#### Instructions for the task
Reproduce word for word the lines between those holding "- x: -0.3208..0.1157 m" and "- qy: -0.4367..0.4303", inclusive, and nothing else from the data below.
══════════
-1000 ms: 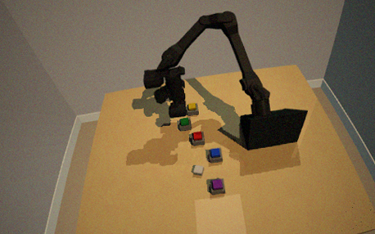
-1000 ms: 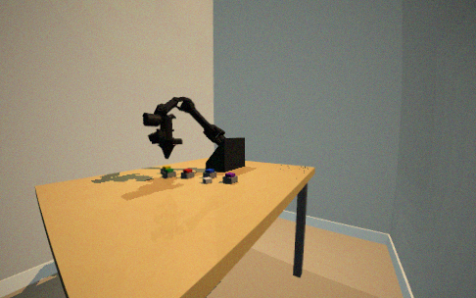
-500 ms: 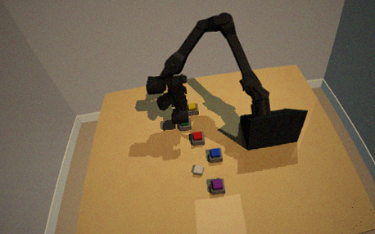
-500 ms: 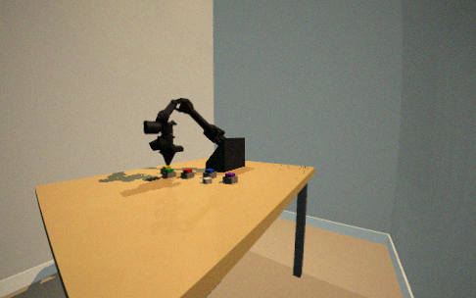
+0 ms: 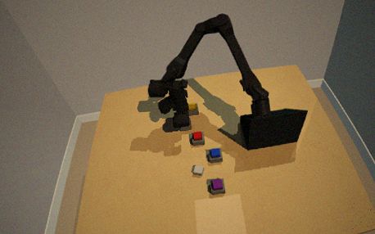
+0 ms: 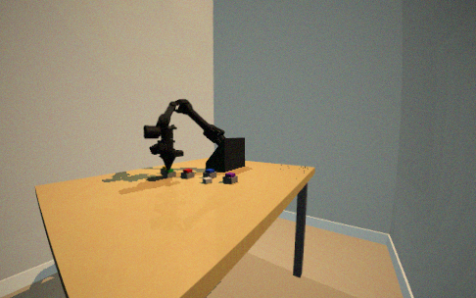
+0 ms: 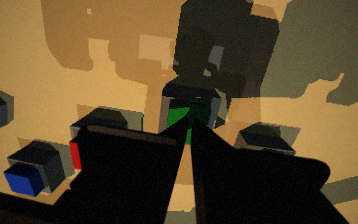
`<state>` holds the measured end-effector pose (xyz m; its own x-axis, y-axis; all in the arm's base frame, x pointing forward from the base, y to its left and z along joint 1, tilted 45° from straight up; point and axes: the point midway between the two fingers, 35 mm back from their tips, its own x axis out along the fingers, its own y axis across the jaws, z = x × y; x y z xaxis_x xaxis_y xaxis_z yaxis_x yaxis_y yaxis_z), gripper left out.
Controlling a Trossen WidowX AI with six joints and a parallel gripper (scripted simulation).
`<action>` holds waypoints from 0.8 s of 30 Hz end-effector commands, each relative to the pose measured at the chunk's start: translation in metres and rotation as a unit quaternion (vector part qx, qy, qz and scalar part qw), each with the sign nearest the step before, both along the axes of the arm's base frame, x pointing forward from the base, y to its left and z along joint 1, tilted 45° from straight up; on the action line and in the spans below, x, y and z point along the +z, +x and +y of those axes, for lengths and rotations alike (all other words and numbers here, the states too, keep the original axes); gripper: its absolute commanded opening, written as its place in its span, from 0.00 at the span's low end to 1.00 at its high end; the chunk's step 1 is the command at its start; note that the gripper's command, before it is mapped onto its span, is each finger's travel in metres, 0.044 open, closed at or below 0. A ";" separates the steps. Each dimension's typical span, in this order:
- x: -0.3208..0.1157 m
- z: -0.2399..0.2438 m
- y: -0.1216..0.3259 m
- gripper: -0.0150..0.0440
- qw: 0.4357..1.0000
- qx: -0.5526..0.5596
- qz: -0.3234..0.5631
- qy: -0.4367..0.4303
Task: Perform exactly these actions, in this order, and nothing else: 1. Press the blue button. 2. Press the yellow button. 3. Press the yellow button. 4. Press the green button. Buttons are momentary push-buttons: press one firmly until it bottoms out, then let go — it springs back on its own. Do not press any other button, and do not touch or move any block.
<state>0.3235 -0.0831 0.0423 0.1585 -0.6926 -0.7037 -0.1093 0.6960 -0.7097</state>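
The pincer (image 7: pixel 189 131) is closed on nothing, its two dark fingers drawn together into a single wedge, and that wedge points straight down onto the green button (image 7: pixel 186 116), with the tips at or just touching the cap; the side view shows the point of the gripper meeting the button, though whether the cap has bottomed out cannot be told. This looks like the fourth and last press of the sequence. The button is a small square cap in a grey housing, stiff and rigid, and it should give only along its own short travel before stopping hard, so nothing needs to be grasped: the closed tips serve as a probe, best placed on the middle of the cap and pushed vertically, then lifted clear so the spring returns it. An off-centre push could slide the tips off the edge toward a neighbour. Just beside it on one side stands the red button (image 5: pixel 197 135), on the other the yellow button (image 5: pixel 192 107); further along the row are the blue button (image 5: pixel 214 153), a small grey block (image 5: pixel 197 169) and the purple button (image 5: pixel 217 184), all on the wooden table (image 5: pixel 318 184).
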 end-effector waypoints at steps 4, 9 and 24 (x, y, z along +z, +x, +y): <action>-0.004 -0.002 -0.002 0.29 1.000 0.000 0.006 0.000; -0.004 -0.002 -0.002 0.29 1.000 0.000 0.006 0.000; 0.004 0.006 -0.002 0.29 1.000 0.000 0.004 0.000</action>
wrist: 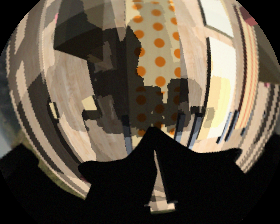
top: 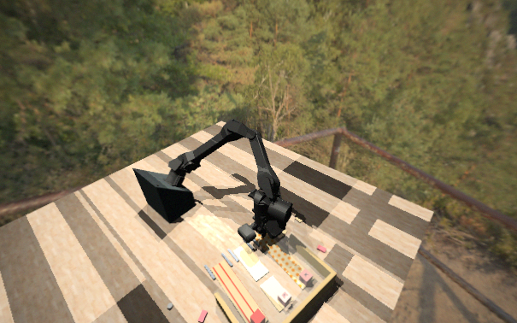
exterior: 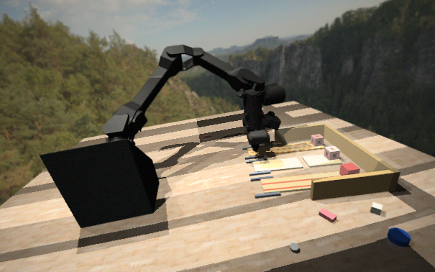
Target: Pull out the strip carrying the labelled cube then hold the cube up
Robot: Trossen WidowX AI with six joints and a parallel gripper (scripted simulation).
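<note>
Pressing down with its fingers together and nothing between them, the gripper [exterior: 255,147] stands on the near end of the dotted strip [exterior: 292,147], the end that lies farthest from the tan tray wall [exterior: 349,184]. I judge that the closed tip is used as a pusher: friction on the cloth can drag the strip out, so no pinch is needed.

The dotted strip seems to be in one piece. Its long axis runs from the gripper straight into the tray, and at its far end, inside the tray, sits the labelled cube [exterior: 317,139], upright, with a dark mark on its side. In the wrist view the orange dots [wrist: 153,43] run away from the closed tip toward this cube.

Beside the dotted strip, toward the tan tray wall, lies the pale strip [exterior: 277,164], which is broken in two parts with a gap; a second pink cube [exterior: 331,152] rests on its far part. Next to the wall the striped strip [exterior: 292,182] carries a red block [exterior: 349,168]. These strips lie parallel, and I think a pull along the same axis, away from the tray, brings the labelled cube within reach.
</note>
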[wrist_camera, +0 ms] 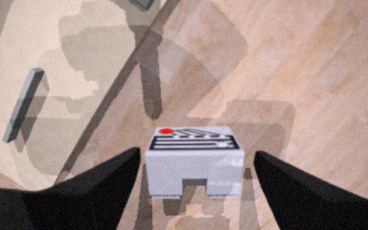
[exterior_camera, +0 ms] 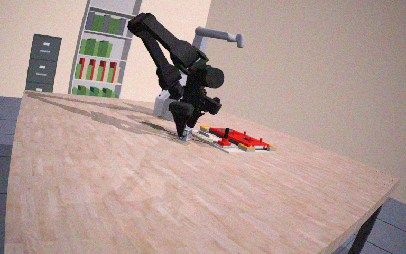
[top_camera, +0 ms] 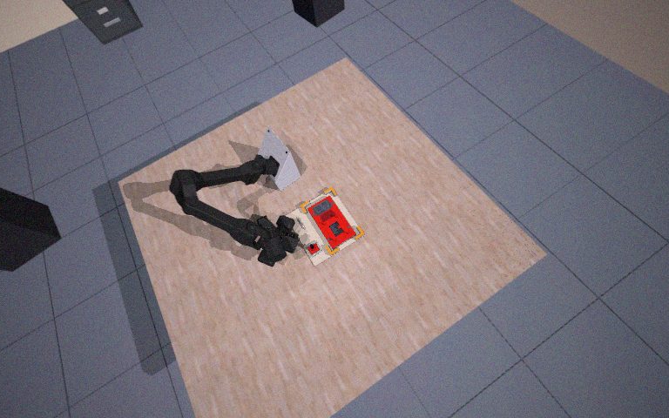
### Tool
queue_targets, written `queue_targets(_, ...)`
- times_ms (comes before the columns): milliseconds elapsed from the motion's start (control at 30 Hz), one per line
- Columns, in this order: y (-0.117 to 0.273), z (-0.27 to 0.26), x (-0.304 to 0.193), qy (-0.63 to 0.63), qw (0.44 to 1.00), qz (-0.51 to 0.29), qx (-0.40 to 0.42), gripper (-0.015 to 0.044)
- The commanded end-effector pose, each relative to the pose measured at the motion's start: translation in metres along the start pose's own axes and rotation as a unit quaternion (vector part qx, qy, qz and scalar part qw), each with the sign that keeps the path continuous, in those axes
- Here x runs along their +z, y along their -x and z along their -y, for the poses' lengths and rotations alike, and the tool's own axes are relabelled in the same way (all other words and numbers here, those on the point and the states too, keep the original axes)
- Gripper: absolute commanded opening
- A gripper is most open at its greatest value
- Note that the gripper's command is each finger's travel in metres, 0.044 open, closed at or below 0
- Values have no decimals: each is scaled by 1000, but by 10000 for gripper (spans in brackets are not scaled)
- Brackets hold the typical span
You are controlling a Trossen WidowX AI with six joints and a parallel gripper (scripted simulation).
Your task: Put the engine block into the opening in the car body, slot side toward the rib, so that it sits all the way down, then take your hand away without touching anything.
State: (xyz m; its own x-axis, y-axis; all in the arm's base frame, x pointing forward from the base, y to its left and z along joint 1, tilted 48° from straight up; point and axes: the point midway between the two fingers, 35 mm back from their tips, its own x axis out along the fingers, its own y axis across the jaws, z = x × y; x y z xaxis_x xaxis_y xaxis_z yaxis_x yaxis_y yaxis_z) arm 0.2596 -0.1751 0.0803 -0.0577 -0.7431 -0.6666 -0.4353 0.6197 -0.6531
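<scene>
Engine block [exterior_camera: 186, 134] [wrist_camera: 195, 168] stands between the fingers of the tool [top_camera: 296, 248] [exterior_camera: 185, 133] [wrist_camera: 197, 155], which is mostly open, gripping nothing.

At the exterior view's upper left, a dark grey metal filing cabinet [top_camera: 115, 30] [exterior_camera: 43, 56] stands left of a tall pale grey bookshelf [exterior_camera: 74, 73] with green, red, cream and purple-grey books [exterior_camera: 97, 23]. A light grey jointed arm-shaped fixture [exterior_camera: 214, 33] shows at upper centre.

The black arm [top_camera: 219, 214] [exterior_camera: 167, 37] folds at a raised elbow toward the tabletop's [top_camera: 405, 290] [exterior_camera: 199, 194] left corner in the top view; its jaws [exterior_camera: 187, 133] point down, low over the tabletop, parted, neither fingertip at the other.
</scene>
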Motion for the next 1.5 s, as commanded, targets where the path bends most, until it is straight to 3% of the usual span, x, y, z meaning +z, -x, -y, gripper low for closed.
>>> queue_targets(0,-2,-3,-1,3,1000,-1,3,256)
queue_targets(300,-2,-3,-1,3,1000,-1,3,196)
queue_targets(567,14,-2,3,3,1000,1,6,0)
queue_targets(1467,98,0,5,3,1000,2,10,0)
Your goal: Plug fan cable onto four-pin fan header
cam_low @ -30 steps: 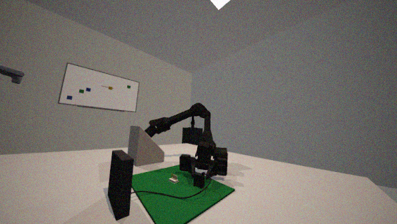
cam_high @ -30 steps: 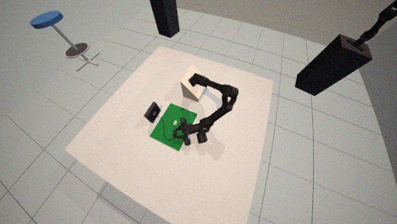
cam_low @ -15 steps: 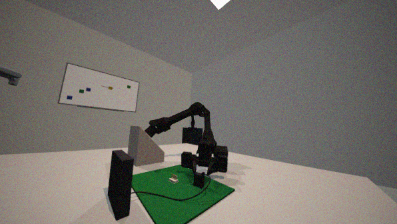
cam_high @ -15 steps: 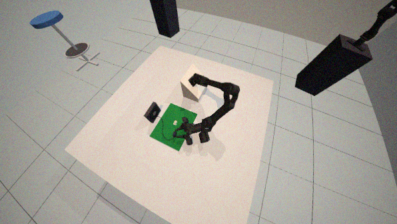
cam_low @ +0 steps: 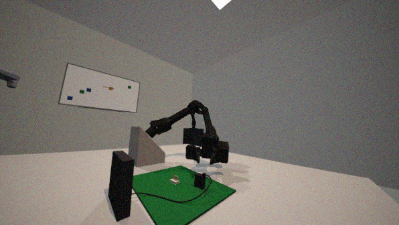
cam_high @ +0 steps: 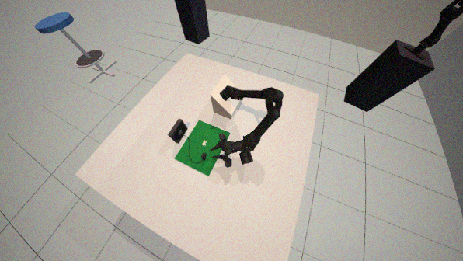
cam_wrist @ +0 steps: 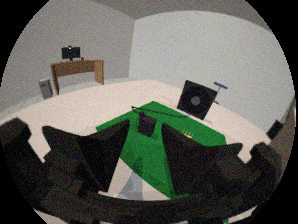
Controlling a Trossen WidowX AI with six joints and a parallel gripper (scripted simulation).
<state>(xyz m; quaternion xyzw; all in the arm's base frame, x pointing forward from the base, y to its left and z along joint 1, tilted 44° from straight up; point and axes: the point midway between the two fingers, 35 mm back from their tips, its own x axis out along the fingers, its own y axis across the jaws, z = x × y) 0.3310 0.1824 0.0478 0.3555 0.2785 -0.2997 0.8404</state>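
Note:
The black plug (cam_high: 203, 156) (cam_low: 199, 181) (cam_wrist: 147, 125) stands on the green board (cam_high: 202, 128) (cam_low: 161, 209) (cam_wrist: 205, 136), apart from the header. The pale four-pin header (cam_high: 204, 143) (cam_low: 175, 180) (cam_wrist: 187, 134) is empty, its pins showing. The black cable (cam_high: 189, 151) (cam_low: 181, 201) curves from the plug to the fan (cam_high: 178, 130) (cam_low: 122, 184) (cam_wrist: 196, 100), which stands upright beside the board. My gripper (cam_high: 212, 153) (cam_low: 205, 163) (cam_wrist: 145, 124) is open and empty. Its fingertips are apart from the plug, on the arm's side of it and a little higher. The plug's underside is hidden.
A beige wedge block (cam_high: 221, 108) (cam_low: 145, 151) stands on the table (cam_high: 155, 194) (cam_low: 301, 197) behind the board, near the arm's base. A blue-topped stool (cam_high: 54, 22) and dark pillars (cam_high: 193, 19) stand off the table. A desk (cam_wrist: 77, 66) is far off in the wrist view.

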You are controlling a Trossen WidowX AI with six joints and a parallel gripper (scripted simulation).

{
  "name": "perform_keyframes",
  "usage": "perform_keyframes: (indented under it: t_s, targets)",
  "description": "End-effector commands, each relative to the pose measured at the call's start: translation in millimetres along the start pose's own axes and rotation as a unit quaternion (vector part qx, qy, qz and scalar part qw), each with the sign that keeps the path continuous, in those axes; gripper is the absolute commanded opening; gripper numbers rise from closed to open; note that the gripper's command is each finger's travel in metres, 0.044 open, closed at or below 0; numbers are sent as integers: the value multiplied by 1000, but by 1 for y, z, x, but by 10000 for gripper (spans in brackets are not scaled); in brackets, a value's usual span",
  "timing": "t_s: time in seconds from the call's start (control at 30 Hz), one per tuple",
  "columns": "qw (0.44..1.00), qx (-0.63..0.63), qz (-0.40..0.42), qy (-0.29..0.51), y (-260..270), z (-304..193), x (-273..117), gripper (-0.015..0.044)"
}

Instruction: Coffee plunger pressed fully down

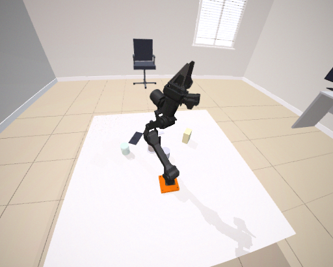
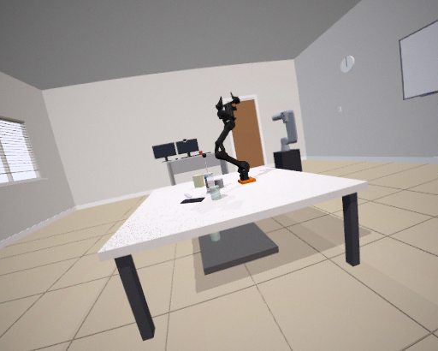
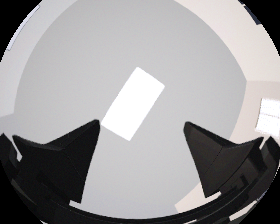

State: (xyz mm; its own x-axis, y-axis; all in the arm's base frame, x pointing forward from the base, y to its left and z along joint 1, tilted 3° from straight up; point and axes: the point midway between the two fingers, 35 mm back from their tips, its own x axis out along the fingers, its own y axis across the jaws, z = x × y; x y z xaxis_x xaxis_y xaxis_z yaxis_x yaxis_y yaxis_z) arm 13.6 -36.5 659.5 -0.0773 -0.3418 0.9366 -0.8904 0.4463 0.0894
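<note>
The coffee press (image 2: 209,185) stands upright on the table among other objects in the exterior view. Its thin rod rises well above the body to a dark plunger knob (image 2: 204,155), so the plunger is up. In the top view the arm hides most of the press, and only a bit of its base (image 1: 150,150) shows. My gripper (image 1: 190,63) (image 2: 226,97) (image 3: 143,125) is open and empty, pointing upward high above the table and well away from the knob. The wrist view shows only ceiling and walls between and around the fingers, no press.
A lilac-grey cup (image 1: 166,152) (image 2: 219,183) stands close to the press. A mint cup (image 1: 125,148) (image 2: 216,193), a dark flat slab (image 1: 135,138) (image 2: 192,200), a yellow block (image 1: 186,136) (image 2: 198,181) and a small white item (image 1: 161,133) (image 2: 187,195) are around it.
</note>
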Motion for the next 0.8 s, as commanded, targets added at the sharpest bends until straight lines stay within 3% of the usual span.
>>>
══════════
#### Solution below
- x: -0.3208..0.1157 m
- z: -0.2399..0.2438 m
- y: -0.1216..0.3259 m
- gripper: -0.0150..0.0440
- qw: 0.4357..1.0000
- qx: -0.5526..0.5596
- qz: -0.3234..0.5631
- qy: -0.4367..0.4303

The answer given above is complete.